Print the data that follows exactly as it stands, from its first line through the line containing "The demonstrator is", and stop there.

#### Raw data ####

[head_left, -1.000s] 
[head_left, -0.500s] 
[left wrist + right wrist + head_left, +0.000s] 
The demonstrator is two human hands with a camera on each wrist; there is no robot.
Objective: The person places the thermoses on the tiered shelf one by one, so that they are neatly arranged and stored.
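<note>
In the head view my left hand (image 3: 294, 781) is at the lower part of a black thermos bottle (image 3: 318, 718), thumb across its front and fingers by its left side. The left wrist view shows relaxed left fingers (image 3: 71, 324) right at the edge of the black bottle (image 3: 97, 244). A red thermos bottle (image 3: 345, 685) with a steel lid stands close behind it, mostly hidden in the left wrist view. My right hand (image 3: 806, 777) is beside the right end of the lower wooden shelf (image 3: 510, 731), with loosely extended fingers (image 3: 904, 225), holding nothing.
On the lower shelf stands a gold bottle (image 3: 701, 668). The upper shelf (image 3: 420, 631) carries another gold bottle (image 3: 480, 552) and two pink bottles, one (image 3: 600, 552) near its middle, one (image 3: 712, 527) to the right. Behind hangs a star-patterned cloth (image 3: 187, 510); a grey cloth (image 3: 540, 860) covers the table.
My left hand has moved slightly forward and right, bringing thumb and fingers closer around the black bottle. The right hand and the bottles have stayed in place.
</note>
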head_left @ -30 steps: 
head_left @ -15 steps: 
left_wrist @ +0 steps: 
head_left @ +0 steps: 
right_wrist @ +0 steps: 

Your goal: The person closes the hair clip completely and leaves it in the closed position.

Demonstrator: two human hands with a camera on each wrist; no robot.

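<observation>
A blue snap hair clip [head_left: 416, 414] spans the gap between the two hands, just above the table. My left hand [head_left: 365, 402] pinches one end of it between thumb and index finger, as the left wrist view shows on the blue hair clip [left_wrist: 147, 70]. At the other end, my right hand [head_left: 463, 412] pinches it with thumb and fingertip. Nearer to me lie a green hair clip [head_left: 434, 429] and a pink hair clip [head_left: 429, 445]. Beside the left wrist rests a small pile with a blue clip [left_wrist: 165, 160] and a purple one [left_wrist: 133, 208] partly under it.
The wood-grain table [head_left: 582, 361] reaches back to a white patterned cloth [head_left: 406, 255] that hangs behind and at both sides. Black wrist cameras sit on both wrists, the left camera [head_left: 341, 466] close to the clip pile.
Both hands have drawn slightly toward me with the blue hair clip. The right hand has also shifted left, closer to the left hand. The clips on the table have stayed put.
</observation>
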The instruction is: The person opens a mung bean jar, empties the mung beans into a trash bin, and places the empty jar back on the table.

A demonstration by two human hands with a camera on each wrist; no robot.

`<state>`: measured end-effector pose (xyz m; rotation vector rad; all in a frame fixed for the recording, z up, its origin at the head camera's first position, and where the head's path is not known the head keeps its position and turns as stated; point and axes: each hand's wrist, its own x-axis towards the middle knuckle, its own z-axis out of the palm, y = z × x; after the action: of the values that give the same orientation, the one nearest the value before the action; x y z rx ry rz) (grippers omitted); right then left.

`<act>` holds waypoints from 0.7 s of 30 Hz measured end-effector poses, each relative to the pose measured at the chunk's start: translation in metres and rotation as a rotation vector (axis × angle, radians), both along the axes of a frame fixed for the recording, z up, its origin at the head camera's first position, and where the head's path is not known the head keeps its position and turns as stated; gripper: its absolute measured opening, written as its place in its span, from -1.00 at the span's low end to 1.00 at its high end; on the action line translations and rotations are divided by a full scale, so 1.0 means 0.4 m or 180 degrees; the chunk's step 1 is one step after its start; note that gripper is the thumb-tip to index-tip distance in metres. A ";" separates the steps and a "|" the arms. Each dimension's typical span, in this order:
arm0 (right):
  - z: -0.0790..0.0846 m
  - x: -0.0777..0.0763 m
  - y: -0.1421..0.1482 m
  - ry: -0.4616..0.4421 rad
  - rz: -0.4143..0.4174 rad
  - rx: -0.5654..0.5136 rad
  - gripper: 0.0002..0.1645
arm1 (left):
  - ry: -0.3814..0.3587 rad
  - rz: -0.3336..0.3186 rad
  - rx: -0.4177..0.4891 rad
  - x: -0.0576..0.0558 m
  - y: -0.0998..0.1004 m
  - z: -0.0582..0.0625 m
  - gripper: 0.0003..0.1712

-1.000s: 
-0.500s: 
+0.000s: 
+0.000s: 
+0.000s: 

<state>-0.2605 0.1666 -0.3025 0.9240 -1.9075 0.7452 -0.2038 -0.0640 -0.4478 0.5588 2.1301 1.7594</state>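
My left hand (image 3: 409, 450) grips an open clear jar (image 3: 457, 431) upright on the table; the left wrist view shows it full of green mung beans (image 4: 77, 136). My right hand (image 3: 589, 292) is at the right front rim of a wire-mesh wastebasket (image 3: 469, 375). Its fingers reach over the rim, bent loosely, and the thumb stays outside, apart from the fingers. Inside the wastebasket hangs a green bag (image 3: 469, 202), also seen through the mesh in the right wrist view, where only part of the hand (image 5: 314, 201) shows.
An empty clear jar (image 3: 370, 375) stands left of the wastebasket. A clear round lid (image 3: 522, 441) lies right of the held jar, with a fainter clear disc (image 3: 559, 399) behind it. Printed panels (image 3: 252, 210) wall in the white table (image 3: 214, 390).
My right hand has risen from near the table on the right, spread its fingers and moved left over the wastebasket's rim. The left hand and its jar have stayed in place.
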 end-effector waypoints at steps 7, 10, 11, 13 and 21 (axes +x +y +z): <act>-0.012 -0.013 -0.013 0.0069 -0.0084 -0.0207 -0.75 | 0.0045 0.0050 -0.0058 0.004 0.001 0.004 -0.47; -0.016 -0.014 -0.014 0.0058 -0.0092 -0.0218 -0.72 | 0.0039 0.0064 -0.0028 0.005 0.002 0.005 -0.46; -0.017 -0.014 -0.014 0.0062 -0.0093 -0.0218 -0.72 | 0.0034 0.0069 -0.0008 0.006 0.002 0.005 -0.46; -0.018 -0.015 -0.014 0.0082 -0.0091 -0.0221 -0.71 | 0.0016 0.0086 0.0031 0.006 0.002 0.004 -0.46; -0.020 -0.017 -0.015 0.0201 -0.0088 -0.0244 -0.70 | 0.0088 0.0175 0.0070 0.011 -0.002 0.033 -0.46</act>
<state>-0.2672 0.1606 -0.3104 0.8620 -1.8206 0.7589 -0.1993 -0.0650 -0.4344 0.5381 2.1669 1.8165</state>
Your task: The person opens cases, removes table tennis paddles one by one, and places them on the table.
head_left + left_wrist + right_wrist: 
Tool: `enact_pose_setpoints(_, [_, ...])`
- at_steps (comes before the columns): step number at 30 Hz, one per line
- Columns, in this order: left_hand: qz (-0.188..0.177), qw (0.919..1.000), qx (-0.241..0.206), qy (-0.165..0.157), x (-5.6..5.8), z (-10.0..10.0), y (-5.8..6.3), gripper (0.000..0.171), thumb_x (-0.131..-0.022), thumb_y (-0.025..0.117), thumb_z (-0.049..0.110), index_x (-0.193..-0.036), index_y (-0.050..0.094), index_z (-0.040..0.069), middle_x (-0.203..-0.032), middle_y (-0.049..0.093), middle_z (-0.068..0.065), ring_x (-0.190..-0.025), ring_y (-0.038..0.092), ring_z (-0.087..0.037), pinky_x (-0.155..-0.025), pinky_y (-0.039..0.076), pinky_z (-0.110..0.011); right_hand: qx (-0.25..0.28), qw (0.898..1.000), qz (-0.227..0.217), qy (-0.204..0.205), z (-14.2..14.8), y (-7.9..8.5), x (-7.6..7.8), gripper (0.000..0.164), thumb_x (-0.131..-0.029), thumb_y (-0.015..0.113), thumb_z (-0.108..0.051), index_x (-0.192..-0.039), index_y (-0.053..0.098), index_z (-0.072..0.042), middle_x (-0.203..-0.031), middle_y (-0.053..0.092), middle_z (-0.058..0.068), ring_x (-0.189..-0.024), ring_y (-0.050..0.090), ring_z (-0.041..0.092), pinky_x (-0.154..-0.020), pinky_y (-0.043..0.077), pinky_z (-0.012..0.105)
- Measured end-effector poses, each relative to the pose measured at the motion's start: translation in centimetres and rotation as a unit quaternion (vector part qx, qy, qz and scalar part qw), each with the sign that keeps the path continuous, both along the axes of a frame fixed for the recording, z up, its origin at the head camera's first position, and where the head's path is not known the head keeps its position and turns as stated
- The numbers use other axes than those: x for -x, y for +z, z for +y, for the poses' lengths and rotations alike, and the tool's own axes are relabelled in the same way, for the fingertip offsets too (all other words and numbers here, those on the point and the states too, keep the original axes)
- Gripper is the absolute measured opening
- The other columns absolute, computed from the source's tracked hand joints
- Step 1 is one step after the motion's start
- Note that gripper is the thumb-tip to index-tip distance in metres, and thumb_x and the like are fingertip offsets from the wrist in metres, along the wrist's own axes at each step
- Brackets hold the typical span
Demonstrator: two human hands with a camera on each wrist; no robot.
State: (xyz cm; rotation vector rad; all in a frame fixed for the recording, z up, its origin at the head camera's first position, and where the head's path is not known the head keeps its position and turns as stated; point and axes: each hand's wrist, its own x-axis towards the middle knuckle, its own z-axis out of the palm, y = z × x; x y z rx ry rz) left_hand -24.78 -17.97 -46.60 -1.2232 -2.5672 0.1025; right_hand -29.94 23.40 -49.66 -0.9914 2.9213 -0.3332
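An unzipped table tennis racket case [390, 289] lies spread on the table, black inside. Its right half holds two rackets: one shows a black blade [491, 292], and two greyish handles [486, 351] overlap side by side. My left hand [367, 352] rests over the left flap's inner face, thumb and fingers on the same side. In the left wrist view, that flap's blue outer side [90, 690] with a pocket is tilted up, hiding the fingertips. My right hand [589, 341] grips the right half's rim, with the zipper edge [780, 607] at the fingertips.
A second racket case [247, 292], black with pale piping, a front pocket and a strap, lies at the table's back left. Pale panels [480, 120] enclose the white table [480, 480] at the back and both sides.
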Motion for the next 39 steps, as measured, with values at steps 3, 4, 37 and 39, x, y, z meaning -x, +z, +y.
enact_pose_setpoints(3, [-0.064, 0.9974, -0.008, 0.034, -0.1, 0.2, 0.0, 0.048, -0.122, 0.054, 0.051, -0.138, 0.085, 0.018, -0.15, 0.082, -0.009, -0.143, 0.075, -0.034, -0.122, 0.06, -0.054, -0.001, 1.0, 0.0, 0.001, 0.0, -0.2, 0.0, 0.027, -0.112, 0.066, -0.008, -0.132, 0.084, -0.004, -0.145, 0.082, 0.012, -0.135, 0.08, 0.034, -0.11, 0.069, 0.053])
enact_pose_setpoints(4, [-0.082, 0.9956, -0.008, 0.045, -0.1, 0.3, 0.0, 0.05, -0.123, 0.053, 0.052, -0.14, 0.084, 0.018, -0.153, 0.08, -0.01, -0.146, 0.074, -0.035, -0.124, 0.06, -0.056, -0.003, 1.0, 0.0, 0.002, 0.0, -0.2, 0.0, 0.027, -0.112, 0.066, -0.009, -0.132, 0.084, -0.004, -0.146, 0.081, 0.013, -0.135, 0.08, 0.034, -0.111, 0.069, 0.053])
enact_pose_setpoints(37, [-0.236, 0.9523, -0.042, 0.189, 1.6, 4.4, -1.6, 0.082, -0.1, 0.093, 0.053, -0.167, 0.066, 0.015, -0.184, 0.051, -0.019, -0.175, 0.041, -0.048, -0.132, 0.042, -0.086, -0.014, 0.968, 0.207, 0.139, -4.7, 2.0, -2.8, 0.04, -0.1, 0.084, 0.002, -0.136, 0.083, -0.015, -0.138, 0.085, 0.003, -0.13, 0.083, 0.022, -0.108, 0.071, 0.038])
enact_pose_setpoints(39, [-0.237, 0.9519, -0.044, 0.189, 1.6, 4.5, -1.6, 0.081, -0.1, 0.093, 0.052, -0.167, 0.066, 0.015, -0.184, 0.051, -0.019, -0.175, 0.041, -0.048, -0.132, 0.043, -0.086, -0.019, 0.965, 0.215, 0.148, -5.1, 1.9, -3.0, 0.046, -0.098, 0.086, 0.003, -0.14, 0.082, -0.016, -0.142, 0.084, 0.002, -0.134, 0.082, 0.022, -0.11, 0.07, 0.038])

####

→ **Solution to the problem**:
[head_left, -1.000s] 
[head_left, -0.500s] 
[left wrist + right wrist + head_left, +0.000s] 
The demonstrator is two human hands with a camera on each wrist; there is no robot.

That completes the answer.